- Born: 1811
- Died: 20 February 1900 (aged 88–89) Ipswich
- Allegiance: United Kingdom
- Branch: Royal Navy
- Service years: 1822–1880s
- Rank: Admiral
- Awards: Order of the Bath

= Thomas Henry Mason =

Royal Navy Admiral (1811–1900)

Admiral Thomas Henry Mason, (1811 - 20 February 1900) was a Royal Navy officer who was in command of a ship during the Battle of Canton in 1857.

==Early life==
Mason was born in 1811, the son of Rev. Thomas Mason, of Culpho.

== Career ==
He entered the Royal Navy in 1822, was promoted to lieutenant in 1837 and to commander in 1841. Appointed in command of the screw gunboat HMS Algerine on its commission in February 1857, he was present during the operations and battle of Canton in December the same year, taking part in the capture of that city and of Amoy. He received the Second China War Medal for his services.
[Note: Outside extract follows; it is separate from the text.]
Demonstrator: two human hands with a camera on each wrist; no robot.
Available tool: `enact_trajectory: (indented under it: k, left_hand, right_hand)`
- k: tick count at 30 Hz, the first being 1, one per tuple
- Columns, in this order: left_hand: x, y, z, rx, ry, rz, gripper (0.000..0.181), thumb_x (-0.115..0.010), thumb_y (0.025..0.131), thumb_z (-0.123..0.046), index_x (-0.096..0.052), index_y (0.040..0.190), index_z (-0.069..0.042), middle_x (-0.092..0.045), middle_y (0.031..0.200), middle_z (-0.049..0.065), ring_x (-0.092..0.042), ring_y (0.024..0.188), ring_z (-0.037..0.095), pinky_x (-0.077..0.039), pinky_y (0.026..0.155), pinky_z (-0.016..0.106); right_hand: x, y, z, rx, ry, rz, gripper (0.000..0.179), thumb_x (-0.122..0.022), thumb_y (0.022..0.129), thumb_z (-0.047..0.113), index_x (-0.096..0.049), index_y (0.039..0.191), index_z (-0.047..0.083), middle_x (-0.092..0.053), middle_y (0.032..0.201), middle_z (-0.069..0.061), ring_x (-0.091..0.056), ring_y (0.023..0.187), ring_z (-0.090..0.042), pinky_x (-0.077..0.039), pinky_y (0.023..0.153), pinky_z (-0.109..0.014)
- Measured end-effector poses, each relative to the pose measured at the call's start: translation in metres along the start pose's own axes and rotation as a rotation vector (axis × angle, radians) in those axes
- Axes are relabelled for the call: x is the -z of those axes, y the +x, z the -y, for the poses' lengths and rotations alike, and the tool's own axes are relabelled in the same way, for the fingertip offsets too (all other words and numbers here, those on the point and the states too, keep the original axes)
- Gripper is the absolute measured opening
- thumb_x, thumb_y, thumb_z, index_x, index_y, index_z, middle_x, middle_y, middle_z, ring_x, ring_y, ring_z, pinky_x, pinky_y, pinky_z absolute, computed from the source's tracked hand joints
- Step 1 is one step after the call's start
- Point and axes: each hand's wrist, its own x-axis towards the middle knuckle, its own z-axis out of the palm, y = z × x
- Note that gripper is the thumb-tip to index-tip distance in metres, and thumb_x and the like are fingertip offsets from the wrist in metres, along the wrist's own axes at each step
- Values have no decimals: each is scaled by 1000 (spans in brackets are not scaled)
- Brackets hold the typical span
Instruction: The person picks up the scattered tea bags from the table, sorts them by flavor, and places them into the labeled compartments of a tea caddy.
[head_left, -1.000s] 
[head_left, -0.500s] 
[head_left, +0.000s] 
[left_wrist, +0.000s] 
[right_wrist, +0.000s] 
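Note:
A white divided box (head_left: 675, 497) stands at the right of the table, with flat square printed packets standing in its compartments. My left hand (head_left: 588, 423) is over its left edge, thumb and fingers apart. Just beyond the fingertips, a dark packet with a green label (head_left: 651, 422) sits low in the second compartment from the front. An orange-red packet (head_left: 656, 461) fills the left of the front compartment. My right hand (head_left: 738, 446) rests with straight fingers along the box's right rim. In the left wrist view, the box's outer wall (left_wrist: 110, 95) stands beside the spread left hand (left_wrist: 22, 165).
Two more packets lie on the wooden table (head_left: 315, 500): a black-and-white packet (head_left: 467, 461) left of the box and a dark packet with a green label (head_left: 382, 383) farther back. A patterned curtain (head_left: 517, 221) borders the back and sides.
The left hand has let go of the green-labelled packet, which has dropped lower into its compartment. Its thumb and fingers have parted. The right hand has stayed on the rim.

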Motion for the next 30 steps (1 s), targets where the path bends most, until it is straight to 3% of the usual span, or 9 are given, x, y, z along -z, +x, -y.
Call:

He was promoted to captain in 1849, to rear-admiral on 2 April 1866, to vice-admiral in 1873, and finally to admiral in 1878. In 1875, he had been appointed a Companion of the Order of the Bath (CB).

From 1894 he received a Greenwich Hospital pension.

== Death ==
He died at his residence Algerine-cottage, Ipswich on 20 February 1900.